Na região Leste morrem, todos os dias, até 100 soldados ucranianos, afirmou Volodymyr Zelensky. Uma situação “indescritivelmente difícil”, em que já “não é possível fazer um balanço das baixas sofridas”, disse Haidai nesta segunda-feira. As tropas russas estão a tentar “apagar Severodonetsk da face da terra”, acusou. “Há bombardeamentos 24 horas por dia e o Exército russo escolheu, infelizmente, a táctica da terra queimada contra a cidade: estão a destruí-la de forma sistemática. Em todo o lado há bombardeamentos.”
Também a comissária de Direitos Humanos do parlamento ucraniano, Liudmila Denisova, denunciou a transformação de Severodonetsk numa “nova Mariupol”, a cidade portuária que se tornou na “pior” das frentes de guerra.

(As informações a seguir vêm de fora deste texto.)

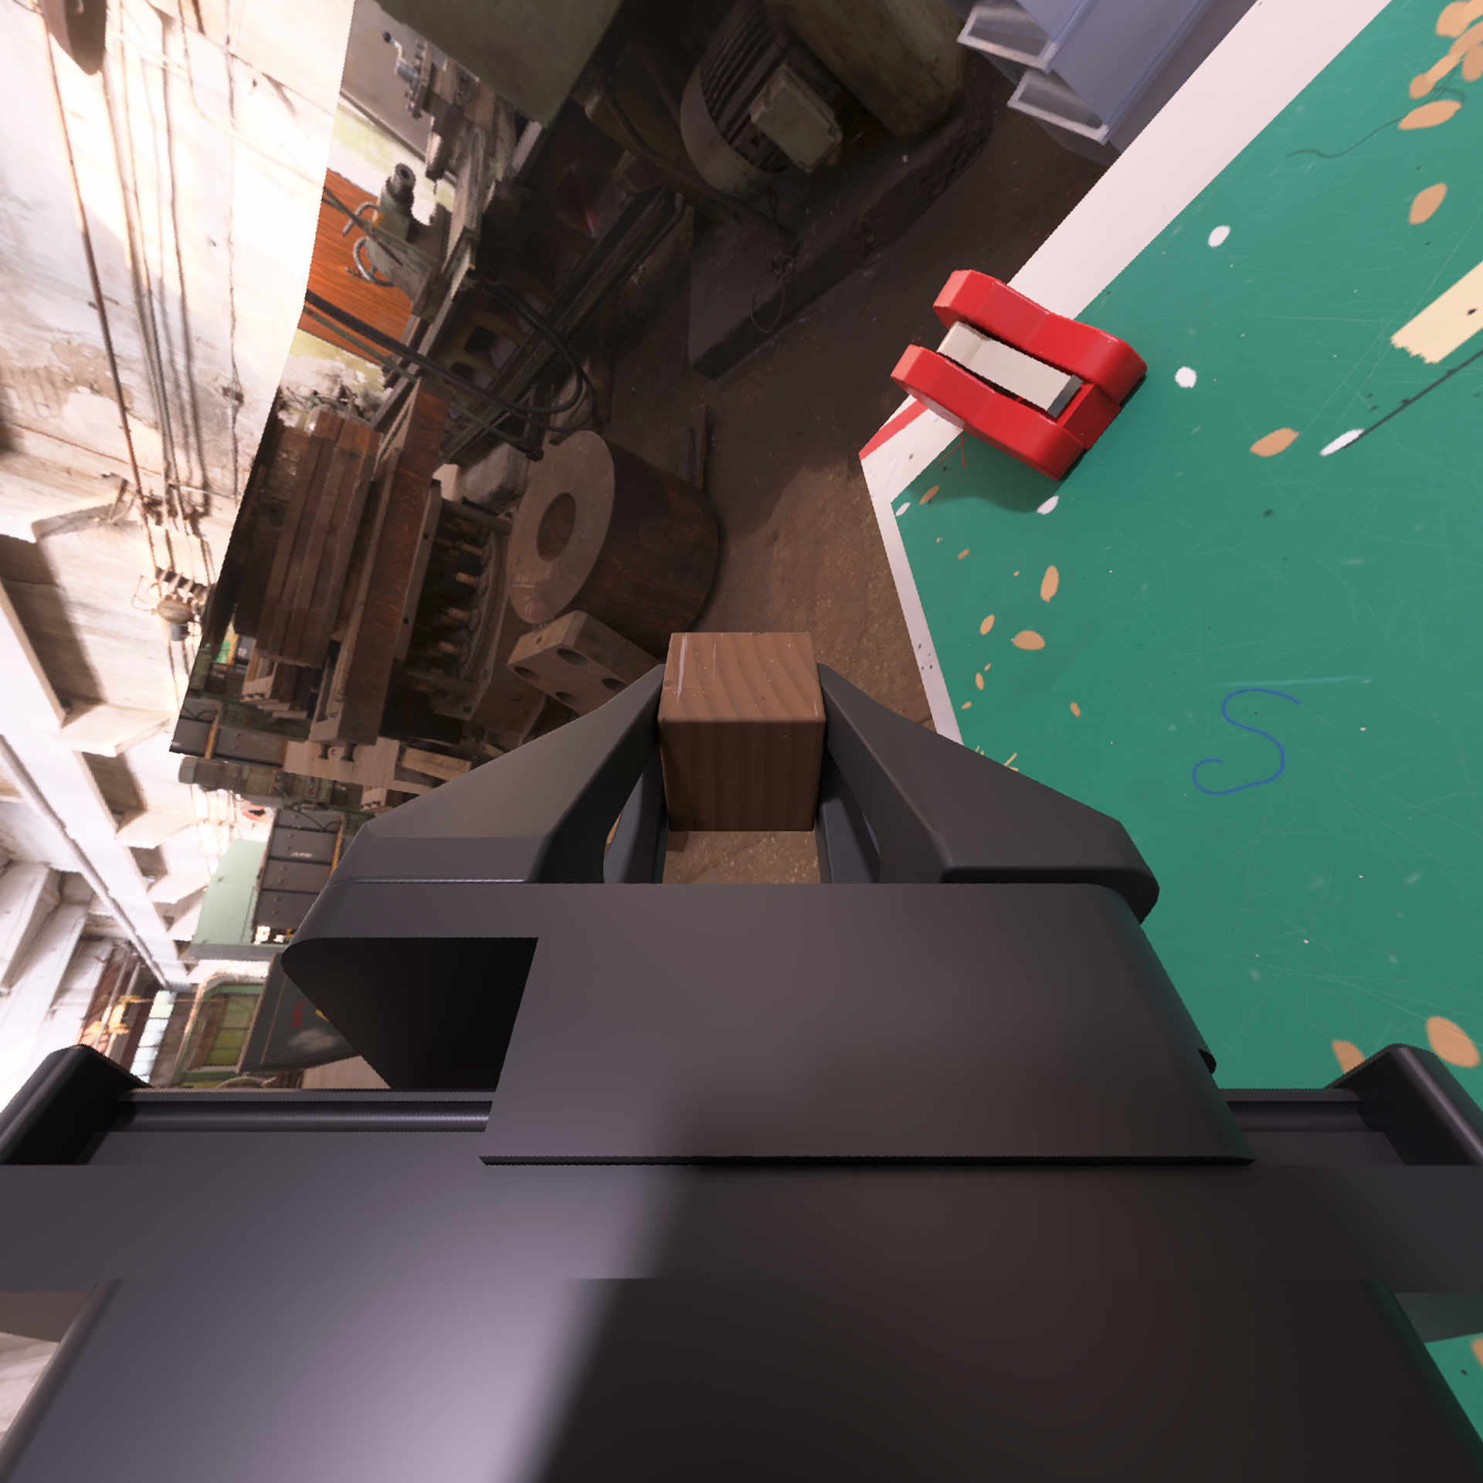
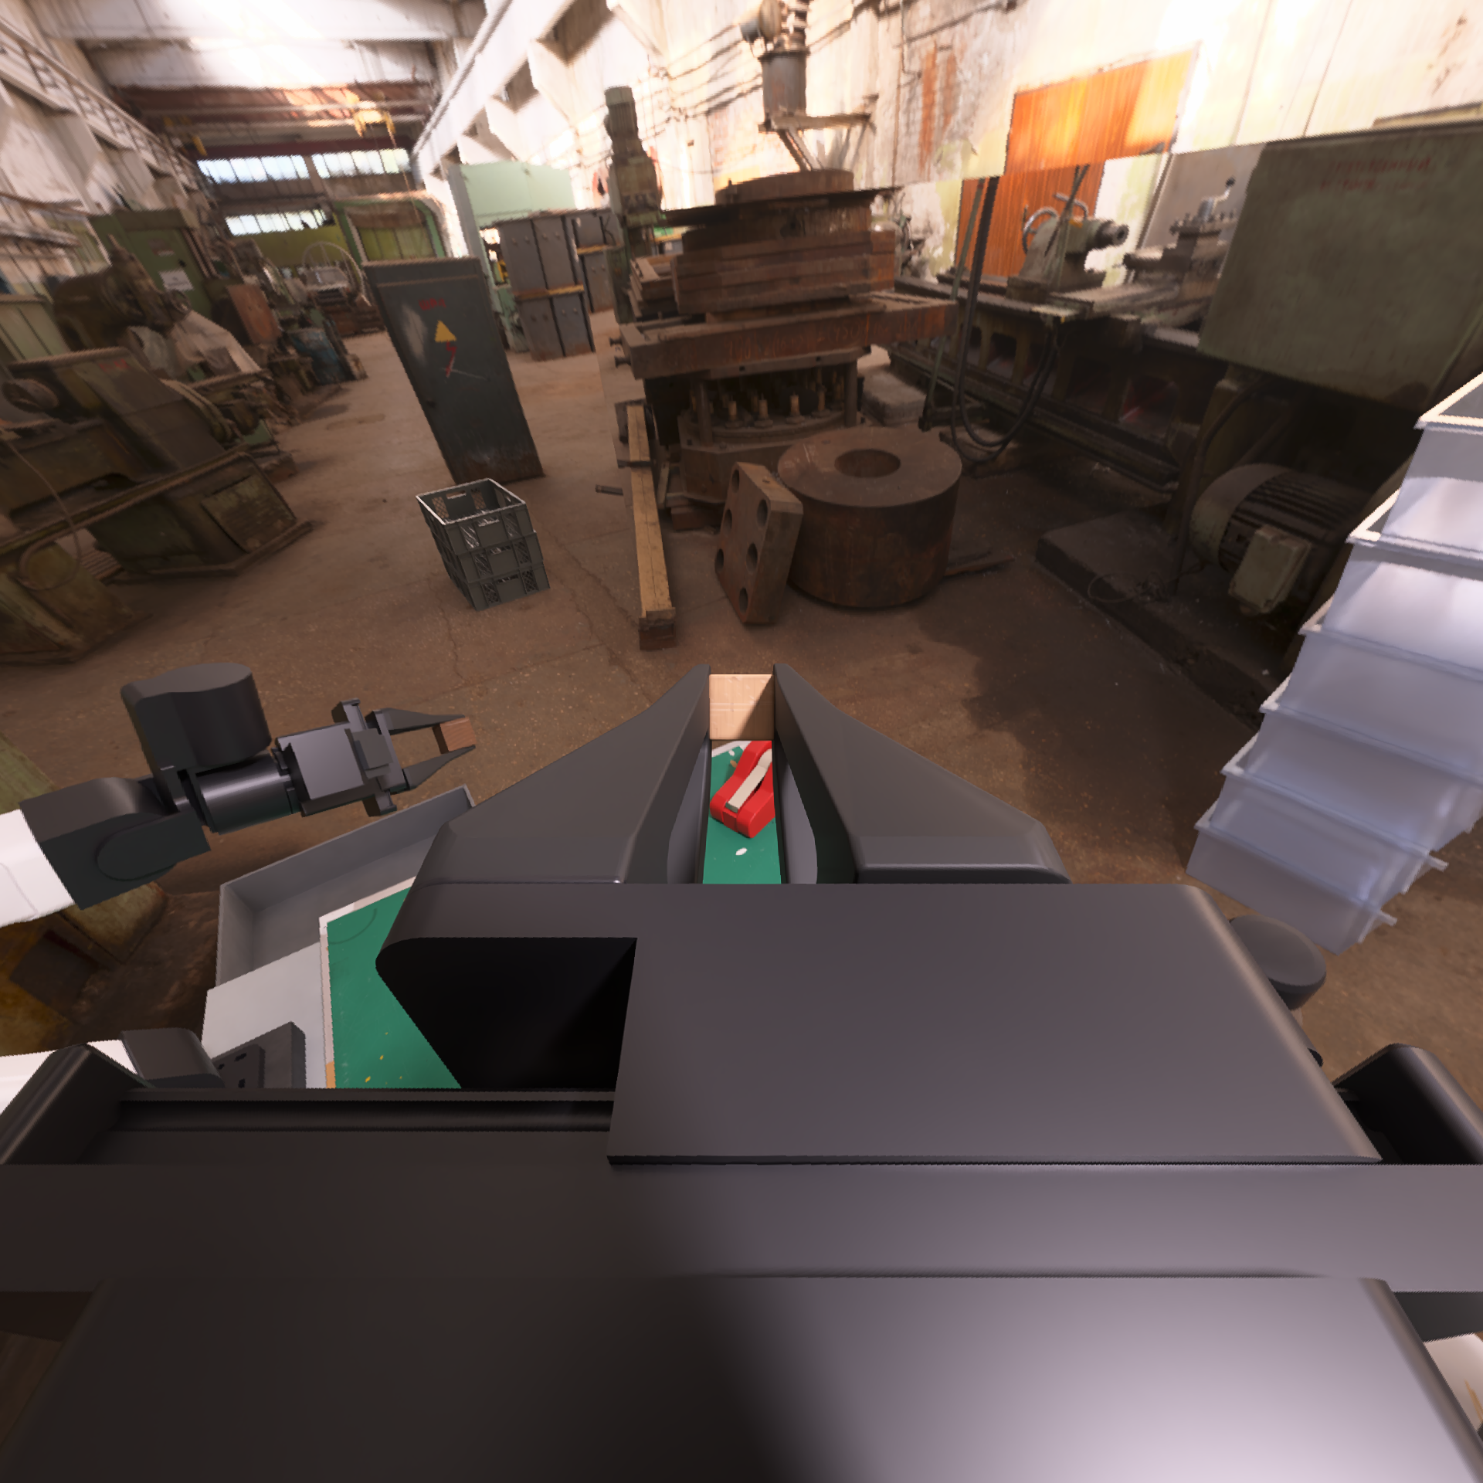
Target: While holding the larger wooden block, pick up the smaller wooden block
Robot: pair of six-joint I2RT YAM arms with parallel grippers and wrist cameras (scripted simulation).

Ainda centenas de milhares de civis estavam presos em Mariupol e já não existia água potável, comida, aquecimento, electricidade ou acesso a cuidados médicos. Uma situação humanitária “catastrófica”, que piorou “de dia para dia”, explicou o coordenador de emergências da ONG Médicos Sem Fronteiras na Ucrânia. Não é, ainda, possível saber quantas pessoas morreram em Mariupol, mas o autarca da cidade regista, pelo menos, 10 mil vítimas.
Caso os soldados de Kiev se rendam perante a violência russa, como na fábrica Azovstal, Severodonetsk passará a ser controlada pelo Kremlin e Putin estará mais próximo do objectivo de conquistar o Donbass, onde já reconheceu a independência das províncias separatistas de Lugansk e Donetsk.